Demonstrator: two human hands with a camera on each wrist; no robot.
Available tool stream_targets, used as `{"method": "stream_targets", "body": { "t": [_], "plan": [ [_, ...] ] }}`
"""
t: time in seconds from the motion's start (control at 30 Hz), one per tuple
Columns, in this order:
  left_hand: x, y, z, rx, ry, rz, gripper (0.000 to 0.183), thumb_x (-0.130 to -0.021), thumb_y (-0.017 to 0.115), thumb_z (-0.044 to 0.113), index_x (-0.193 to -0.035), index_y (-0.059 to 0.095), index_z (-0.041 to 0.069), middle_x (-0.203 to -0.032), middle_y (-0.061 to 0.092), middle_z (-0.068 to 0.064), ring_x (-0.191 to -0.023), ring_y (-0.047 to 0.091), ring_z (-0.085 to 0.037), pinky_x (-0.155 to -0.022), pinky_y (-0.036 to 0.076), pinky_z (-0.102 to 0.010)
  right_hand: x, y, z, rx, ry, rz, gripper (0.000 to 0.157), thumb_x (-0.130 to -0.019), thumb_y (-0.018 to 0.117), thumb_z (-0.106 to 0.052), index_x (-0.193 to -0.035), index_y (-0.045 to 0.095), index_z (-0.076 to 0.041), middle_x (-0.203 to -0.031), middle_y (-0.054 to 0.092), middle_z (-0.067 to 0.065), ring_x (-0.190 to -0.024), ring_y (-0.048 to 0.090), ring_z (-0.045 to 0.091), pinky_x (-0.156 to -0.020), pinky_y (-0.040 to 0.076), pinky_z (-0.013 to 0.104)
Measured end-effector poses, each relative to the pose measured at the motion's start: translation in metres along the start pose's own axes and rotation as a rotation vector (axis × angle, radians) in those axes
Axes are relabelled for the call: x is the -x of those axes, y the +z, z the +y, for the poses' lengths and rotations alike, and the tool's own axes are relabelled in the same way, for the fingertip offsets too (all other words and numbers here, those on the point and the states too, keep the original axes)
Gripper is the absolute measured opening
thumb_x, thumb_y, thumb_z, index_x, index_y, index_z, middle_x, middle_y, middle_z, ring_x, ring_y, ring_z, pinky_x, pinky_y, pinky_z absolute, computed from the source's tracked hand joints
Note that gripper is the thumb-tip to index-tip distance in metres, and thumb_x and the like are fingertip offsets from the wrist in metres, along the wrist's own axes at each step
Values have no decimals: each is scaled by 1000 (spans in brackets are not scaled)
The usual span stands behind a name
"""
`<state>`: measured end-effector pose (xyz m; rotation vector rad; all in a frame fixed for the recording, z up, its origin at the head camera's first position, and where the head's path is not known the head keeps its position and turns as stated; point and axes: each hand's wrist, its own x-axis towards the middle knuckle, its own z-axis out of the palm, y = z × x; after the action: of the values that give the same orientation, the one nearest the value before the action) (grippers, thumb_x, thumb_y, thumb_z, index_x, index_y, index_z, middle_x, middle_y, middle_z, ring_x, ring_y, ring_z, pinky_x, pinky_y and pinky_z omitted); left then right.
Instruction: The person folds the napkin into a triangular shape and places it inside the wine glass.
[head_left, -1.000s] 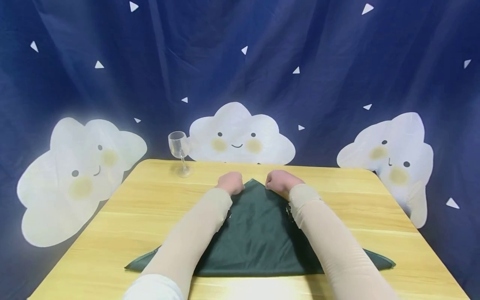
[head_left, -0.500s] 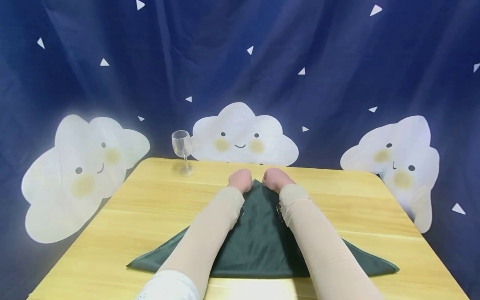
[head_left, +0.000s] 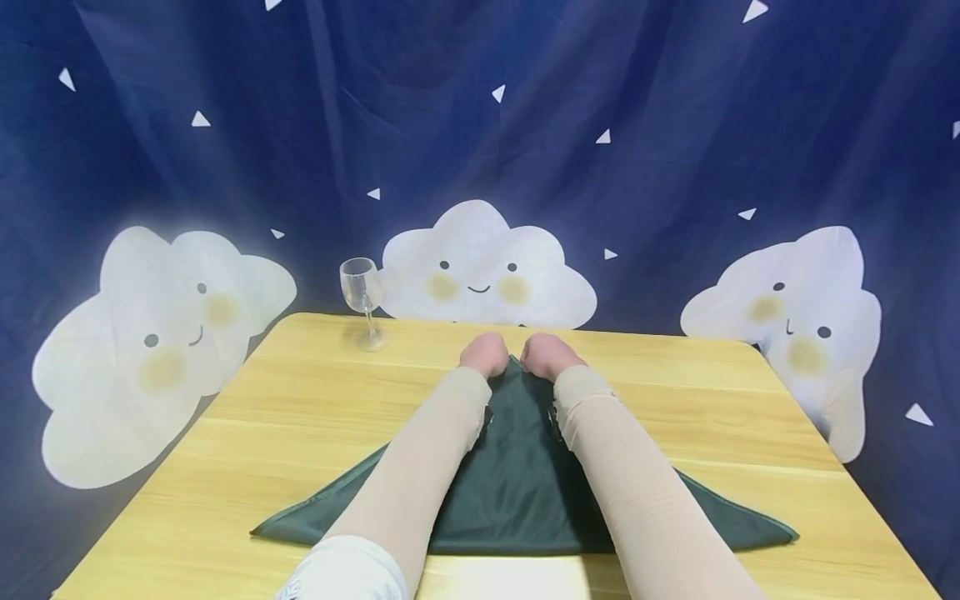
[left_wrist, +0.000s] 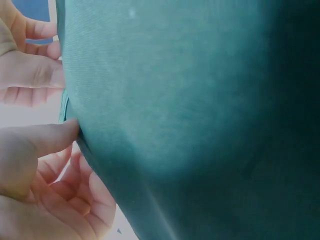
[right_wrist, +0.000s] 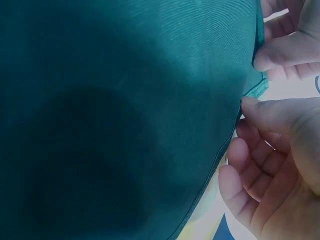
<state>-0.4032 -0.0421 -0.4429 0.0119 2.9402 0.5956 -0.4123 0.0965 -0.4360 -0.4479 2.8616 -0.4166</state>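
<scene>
A dark green cloth napkin (head_left: 517,500) lies in a triangle on the table, its long edge towards me and its peak at the far side. My left hand (head_left: 483,354) pinches the edge just left of the peak, thumb against the fingers. On the other side of the peak, my right hand (head_left: 549,357) pinches the opposite edge. Both wrist views show the fabric lifted and spread between the hands, with the left hand (left_wrist: 55,185) and the right hand (right_wrist: 280,155) holding the hem. A short bit of the tip sticks out between them.
A stemmed wine glass (head_left: 362,287) stands upright at the back left of the wooden table (head_left: 750,417). Behind the far edge hangs a blue curtain (head_left: 637,192) with smiling clouds. Both forearms reach across the napkin.
Both hands have moved inward along the napkin's edges and now sit close to each other at the peak. The peak has narrowed; the last half second shows little movement.
</scene>
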Motion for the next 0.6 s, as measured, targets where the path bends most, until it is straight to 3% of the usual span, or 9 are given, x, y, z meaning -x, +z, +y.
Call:
{"method": "stream_targets", "body": {
  "t": [0.1, 0.2, 0.3, 0.43, 0.6],
  "plan": [
    [0, -2, -3, 31, 9, -10, 24, -100, 46, 8, -85, 64, 8, -96, 62, -10, -81, 55, -26, -63, 46, -39, -1, 1, -2, -13, -1, 11, 25, -87, 54, -3, -64, 53, -13, -64, 45, 0, -62, 41, 20, -64, 39, 33],
    [-2, -2, -5, 68, 37, -23, 26, -100, 45, 7, -77, 57, 8, -84, 55, -8, -75, 51, -24, -62, 42, -36, -1, 1, -3, -52, 7, 15, 10, -90, 58, -4, -85, 65, -10, -86, 63, 3, -80, 55, 22, -77, 48, 36],
    [-5, -1, -9, 111, 68, -45, 30, -97, 45, 4, -67, 46, 10, -69, 42, -4, -64, 42, -22, -57, 35, -33, -2, 3, -4, -140, 26, 4, 11, -91, 60, -4, -100, 66, -7, -104, 66, 8, -94, 59, 26, -84, 49, 39],
    [-7, -2, -11, 161, 104, -61, 30, -92, 50, 0, -66, 45, 12, -64, 38, 0, -60, 38, -19, -56, 32, -30, -3, 3, -5, -225, 24, 9, 9, -89, 60, -1, -95, 62, -6, -101, 63, 10, -92, 58, 28, -78, 47, 37],
    [-6, -5, -12, 167, 169, -72, 24, -90, 61, -1, -73, 51, 13, -72, 47, 1, -69, 47, -17, -61, 38, -27, -4, 2, -4, -192, -26, 39, 10, -88, 57, 1, -89, 57, -10, -94, 61, 9, -89, 57, 28, -74, 45, 35]
  ]
}}
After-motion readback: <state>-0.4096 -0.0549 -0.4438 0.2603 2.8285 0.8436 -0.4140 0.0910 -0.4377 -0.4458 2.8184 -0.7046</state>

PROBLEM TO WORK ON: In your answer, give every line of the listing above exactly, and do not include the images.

RESPONSE BELOW:
Demonstrator: two human hands with a camera on each wrist; no robot.
Available tool stream_targets, used as `{"method": "stream_targets", "body": { "t": [_], "plan": [ [_, ...] ] }}`
"""
t: time in seconds from the motion's start (control at 30 Hz), one per tuple
Columns, in this order:
  left_hand: x, y, z, rx, ry, rz, gripper (0.000 to 0.183), thumb_x (-0.130 to -0.021), thumb_y (-0.017 to 0.115), thumb_z (-0.044 to 0.113), index_x (-0.193 to -0.035), index_y (-0.059 to 0.095), index_z (-0.041 to 0.069), middle_x (-0.203 to -0.032), middle_y (-0.061 to 0.092), middle_z (-0.068 to 0.064), ring_x (-0.191 to -0.023), ring_y (-0.047 to 0.091), ring_z (-0.085 to 0.037), pinky_x (-0.155 to -0.022), pinky_y (-0.036 to 0.076), pinky_z (-0.102 to 0.010)
  right_hand: x, y, z, rx, ry, rz, gripper (0.000 to 0.157), thumb_x (-0.130 to -0.019), thumb_y (-0.018 to 0.117), thumb_z (-0.106 to 0.052), index_x (-0.193 to -0.035), index_y (-0.045 to 0.095), index_z (-0.076 to 0.041), middle_x (-0.203 to -0.031), middle_y (-0.054 to 0.092), middle_z (-0.067 to 0.065), ring_x (-0.190 to -0.024), ring_y (-0.048 to 0.090), ring_z (-0.045 to 0.091), pinky_x (-0.156 to -0.020), pinky_y (-0.040 to 0.076), pinky_z (-0.013 to 0.104)
Measured end-effector poses, each relative to the pose measured at the motion's start: translation in metres along the start pose's own axes and rotation as a rotation vector (axis × angle, radians) in those axes
Axes are relabelled for the call: x is the -x of those axes, y the +z, z the +y, for the poses' lengths and rotations alike, and the tool's own axes are relabelled in the same way, for the fingertip offsets too (all other words and numbers here, those on the point and the states too, keep the original axes)
Gripper is the absolute measured opening
thumb_x, thumb_y, thumb_z, index_x, index_y, index_z, middle_x, middle_y, middle_z, ring_x, ring_y, ring_z, pinky_x, pinky_y, pinky_z absolute, computed from the source's tracked hand joints
Note that gripper is the thumb-tip to index-tip distance in metres, and thumb_x and the like are fingertip offsets from the wrist in metres, along the wrist's own axes at each step
Values have no decimals: each is scaled by 1000 (spans in brackets are not scaled)
The usual span stands behind a name
"""
`<state>`: measured end-effector pose (xyz m; rotation vector rad; all in a frame fixed for the recording, z up, its origin at the head camera's first position, and where the head's path is not known the head keeps its position and turns as stated; point and axes: each hand's wrist, its own x-axis towards the middle knuckle, its own z-axis out of the palm, y = z × x; after the action: of the values that give the same orientation, the one nearest the value before the action) (grippers, thumb_x, thumb_y, thumb_z, index_x, index_y, index_z, middle_x, middle_y, middle_z, ring_x, ring_y, ring_z, pinky_x, pinky_y and pinky_z omitted); left then right.
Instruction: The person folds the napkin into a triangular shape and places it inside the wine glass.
[head_left, -1.000s] 
[head_left, -0.500s] 
[head_left, +0.000s] 
[left_wrist, +0.000s] 
[right_wrist, +0.000s] 
<state>-0.4032 -0.0421 -0.4429 0.0119 2.9402 0.5956 -0.4123 0.0965 -0.4360 -0.4479 2.8616 -0.4166</state>
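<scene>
A dark green cloth napkin (head_left: 517,500) lies in a triangle on the table, its long edge towards me and its peak at the far side. My left hand (head_left: 483,354) pinches the edge just left of the peak, thumb against the fingers. On the other side of the peak, my right hand (head_left: 549,357) pinches the opposite edge. Both wrist views show the fabric lifted and spread between the hands, with the left hand (left_wrist: 55,185) and the right hand (right_wrist: 280,155) holding the hem. A short bit of the tip sticks out between them.
A stemmed wine glass (head_left: 362,287) stands upright at the back left of the wooden table (head_left: 750,417). Behind the far edge hangs a blue curtain (head_left: 637,192) with smiling clouds. Both forearms reach across the napkin.
Both hands have moved inward along the napkin's edges and now sit close to each other at the peak. The peak has narrowed; the last half second shows little movement.
</scene>
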Motion for the next 0.6 s, as measured, targets where the path bends most, until it is straight to 3% of the usual span, or 9 are given, x, y, z meaning -x, +z, +y.
Call:
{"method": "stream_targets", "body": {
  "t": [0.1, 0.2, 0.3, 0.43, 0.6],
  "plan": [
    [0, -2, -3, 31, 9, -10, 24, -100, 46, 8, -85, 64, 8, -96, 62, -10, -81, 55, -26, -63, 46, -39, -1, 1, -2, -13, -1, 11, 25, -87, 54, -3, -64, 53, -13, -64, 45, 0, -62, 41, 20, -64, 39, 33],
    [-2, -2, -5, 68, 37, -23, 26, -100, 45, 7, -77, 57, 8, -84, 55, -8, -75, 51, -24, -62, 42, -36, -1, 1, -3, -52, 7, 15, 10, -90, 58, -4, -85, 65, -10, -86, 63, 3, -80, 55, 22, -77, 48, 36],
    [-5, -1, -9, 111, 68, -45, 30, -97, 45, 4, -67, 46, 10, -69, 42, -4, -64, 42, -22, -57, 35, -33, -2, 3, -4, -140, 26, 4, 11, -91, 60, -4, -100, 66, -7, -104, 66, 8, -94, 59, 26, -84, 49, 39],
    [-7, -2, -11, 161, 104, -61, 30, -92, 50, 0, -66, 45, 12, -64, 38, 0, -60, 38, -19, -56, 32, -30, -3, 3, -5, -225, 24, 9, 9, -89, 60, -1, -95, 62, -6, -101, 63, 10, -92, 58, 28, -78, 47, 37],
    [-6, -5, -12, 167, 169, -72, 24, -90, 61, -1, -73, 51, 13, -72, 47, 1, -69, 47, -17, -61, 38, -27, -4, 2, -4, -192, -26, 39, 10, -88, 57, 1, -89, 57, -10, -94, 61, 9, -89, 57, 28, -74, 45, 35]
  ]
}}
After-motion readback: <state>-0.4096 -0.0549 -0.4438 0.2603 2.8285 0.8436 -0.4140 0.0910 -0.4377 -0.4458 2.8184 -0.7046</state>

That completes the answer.